スイス在住のKen Pillonel氏が、Appleのワイヤレスイヤホン「AirPods」を、USB-C対応に改造した。Pillonel氏は、以前にもiPhoneの端子をLightningからUSB-Cに改造したことで知られている。

AirPods' Dirty Secret Exploring the Simulation/YouTube

Apple製品は独自規格のLightning端子を採用しているものが多く、AirPodsもその1つだ。しかし、2021年9月には、欧州連合(EU)の欧州委員会が「携帯用電子機器の充電端子はUSB Type-Cを欧州規格として統一する」という無線機器指令の改正案を発表した。2022年6月には欧州連合理事会(閣僚理事会)と欧州議会がこの案について暫定合意に達しており、消費者の利便性向上と電子機器廃棄物の削減を目標とするこの案が成立すれば、Lightning端子は、EU内で事実上廃止になるといえる。

だが、改正案が成立していない現時点では、AirPodsの充電ケースが機能しなくなった場合、Appleサポートに依頼して修理してもらうか交換してもらうしかない。Pillonel氏によれば、AirPods内蔵バッテリーの寿命は2~3年程度で、初代のAirPodsが2016年発売ということを考えると、修理できずに埋め立て地に廃棄される充電ケースは数千万個にもなると考えられるという。

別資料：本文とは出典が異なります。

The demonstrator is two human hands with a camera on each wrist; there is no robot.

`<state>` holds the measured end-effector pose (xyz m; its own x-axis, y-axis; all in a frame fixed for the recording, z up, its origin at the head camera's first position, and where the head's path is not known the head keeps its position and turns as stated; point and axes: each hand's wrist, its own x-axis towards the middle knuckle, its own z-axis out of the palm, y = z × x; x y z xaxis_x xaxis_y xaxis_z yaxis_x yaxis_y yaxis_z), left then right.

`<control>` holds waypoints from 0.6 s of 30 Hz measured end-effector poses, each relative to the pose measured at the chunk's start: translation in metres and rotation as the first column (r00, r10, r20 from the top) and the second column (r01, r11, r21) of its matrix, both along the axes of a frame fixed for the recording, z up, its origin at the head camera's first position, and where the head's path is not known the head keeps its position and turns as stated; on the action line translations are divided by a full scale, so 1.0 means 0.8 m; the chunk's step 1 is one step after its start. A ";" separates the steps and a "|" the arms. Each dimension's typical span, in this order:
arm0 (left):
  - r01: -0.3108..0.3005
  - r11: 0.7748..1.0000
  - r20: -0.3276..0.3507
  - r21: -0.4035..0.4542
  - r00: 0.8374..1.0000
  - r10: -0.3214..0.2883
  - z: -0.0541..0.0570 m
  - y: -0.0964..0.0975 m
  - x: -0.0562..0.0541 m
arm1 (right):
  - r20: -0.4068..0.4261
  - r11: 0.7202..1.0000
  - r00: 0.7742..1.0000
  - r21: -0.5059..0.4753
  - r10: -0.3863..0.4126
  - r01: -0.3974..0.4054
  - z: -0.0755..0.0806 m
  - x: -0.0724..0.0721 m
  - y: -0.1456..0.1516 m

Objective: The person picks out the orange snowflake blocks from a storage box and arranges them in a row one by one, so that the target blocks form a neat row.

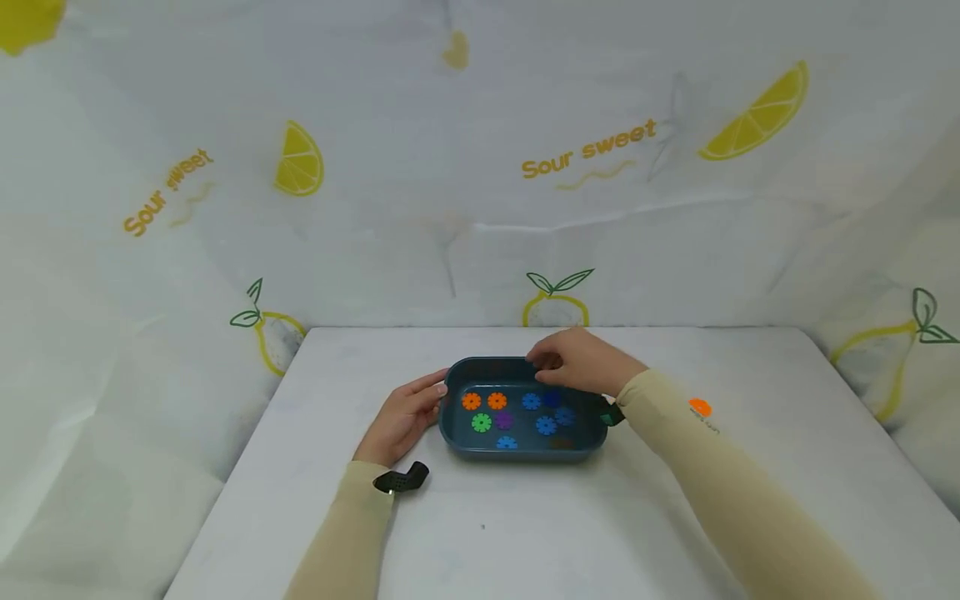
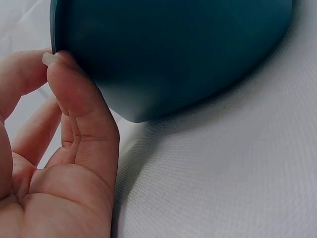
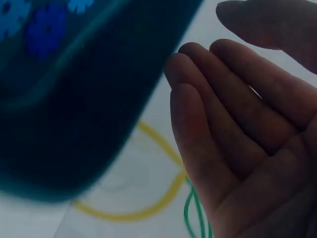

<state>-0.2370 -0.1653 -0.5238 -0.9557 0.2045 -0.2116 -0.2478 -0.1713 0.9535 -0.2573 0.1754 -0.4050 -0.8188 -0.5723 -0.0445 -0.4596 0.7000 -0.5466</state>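
- The tray (image 1: 487, 456), dark teal with rounded corners, sits on the white table (image 1: 480, 542), its rim against the left hand's fingers and just beside the right hand's.
- The left hand (image 1: 402, 421) is at the tray's nine o'clock, thumb and fingertips pinching the rim; the left wrist view shows the palm turned up below that edge.
- The right hand (image 1: 583, 362) is over the tray's two o'clock rim. Its fingers are bent and close together, the thumb apart from them, with nothing between. Whether a fingertip touches the rim I cannot tell.
- Notched discs lie in the tray below the right hand's fingers: an orange pair (image 1: 497, 402) toward nine to ten o'clock, green (image 1: 482, 422) and purple (image 1: 503, 420) toward eight, several blue (image 1: 546, 426) toward three to five, another blue near seven, and a dim brown shape (image 1: 561, 443) near four.
- Orange writing on the backdrop (image 1: 390, 258) reads "Sour sweet" twice: at ten o'clock from the tray, and between twelve and one. Yellow lemon slices (image 1: 757, 117) are printed nearby.
- At three o'clock, well apart from the tray, an orange patch (image 1: 701, 407) has small dark lettering beneath, too small to read.
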 end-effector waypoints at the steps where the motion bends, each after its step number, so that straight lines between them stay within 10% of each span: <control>1: -0.001 1.000 -0.003 -0.001 1.000 0.001 0.000 0.000 0.000 | 0.002 0.999 1.000 0.023 0.028 -0.028 -0.003 -0.002 -0.013; 18: 0.007 1.000 0.005 0.013 1.000 -0.007 0.002 -0.002 -0.003 | -0.038 0.963 0.987 0.227 0.158 -0.146 -0.051 -0.012 -0.103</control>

腕に覚えがある人なら、自分でバッテリー交換をしようと思うだろう。しかし、AirPodsの充電ケースは2重構造で、内側ケース内に基板やバッテリーが入っている。この2重ケースは内部でプラスチックのツメと接着剤で封止されているため、分解作業は骨が折れるし、作業中に破損させてしまう可能性が高い。

AirPods' Dirty Secret Exploring the Simulation/YouTube

そこで、Pillonel氏は、初代および第2世代のAirPods用に、まず充電ケースの外側シェルを3Dプリントした。そして、PCBと充電端子との接続についてリサーチを重ねたうえで、LightningではなくUSB-C端子に対応するフレキシブルPCBのガーバーファイルも作製した。さらに、3Dプリンターで自作した組み立て用の保持ガイドを使ってUSB-C端子固定用の金属製ブラケットを取り付け、USB充電できるAirPods用充電ケースを作製することに成功した。

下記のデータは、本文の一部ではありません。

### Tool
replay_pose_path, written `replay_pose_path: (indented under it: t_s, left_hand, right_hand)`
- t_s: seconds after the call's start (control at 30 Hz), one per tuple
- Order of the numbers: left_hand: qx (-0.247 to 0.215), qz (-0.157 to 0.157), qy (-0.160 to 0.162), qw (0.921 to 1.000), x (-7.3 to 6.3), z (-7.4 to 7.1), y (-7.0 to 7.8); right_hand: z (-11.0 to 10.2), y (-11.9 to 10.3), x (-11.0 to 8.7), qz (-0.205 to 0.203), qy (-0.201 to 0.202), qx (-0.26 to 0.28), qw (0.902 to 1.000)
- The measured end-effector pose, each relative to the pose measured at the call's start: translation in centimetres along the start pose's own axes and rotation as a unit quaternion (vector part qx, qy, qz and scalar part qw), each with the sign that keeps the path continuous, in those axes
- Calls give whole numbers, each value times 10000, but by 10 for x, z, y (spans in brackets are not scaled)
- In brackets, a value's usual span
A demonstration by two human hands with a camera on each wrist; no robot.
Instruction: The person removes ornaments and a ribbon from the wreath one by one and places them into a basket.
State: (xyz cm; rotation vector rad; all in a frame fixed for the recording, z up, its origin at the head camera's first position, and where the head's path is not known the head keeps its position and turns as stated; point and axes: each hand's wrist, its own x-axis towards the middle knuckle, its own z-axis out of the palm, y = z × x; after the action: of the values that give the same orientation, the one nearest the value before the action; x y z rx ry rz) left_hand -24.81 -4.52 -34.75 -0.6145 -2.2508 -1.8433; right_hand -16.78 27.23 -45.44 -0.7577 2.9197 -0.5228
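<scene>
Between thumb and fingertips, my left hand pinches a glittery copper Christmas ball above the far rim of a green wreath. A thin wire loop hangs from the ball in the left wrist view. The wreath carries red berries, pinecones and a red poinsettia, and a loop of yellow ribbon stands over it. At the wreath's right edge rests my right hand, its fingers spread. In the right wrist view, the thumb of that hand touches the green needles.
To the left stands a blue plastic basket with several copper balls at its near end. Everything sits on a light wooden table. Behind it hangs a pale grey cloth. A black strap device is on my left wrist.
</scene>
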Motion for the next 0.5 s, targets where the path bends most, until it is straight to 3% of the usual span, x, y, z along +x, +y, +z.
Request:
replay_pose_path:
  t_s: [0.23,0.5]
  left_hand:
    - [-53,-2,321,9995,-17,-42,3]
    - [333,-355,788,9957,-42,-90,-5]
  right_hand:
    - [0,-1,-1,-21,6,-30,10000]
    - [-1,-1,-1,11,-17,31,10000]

AirPods' Dirty Secret Exploring the Simulation/YouTube
AirPods' Dirty Secret Exploring the Simulation/YouTube
AirPods' Dirty Secret Exploring the Simulation/YouTube

Pillonel氏は外側シェルの3DモデルやPCBのガーバーファイルをGitHub上で公開したほか、SNSを通じたプレゼント企画も発表している。記事執筆時点で交換キットの販売予定はないが、購入希望者はメールアドレスを同氏のWebサイトで登録できる。

充電ケースの外側シェルは慎重に切断しても5分程度で切断できるので、交換用のケースがあればそのまま交換作業を始められるという。交換用バッテリーもオンラインで入手可能だ。ただし、Appleでは「過失・事故・不正改造による損傷はApple製品限定保証の保証対象外」としているので、実際に改造してみたいという人はその点を十分考慮に入れておく必要がある。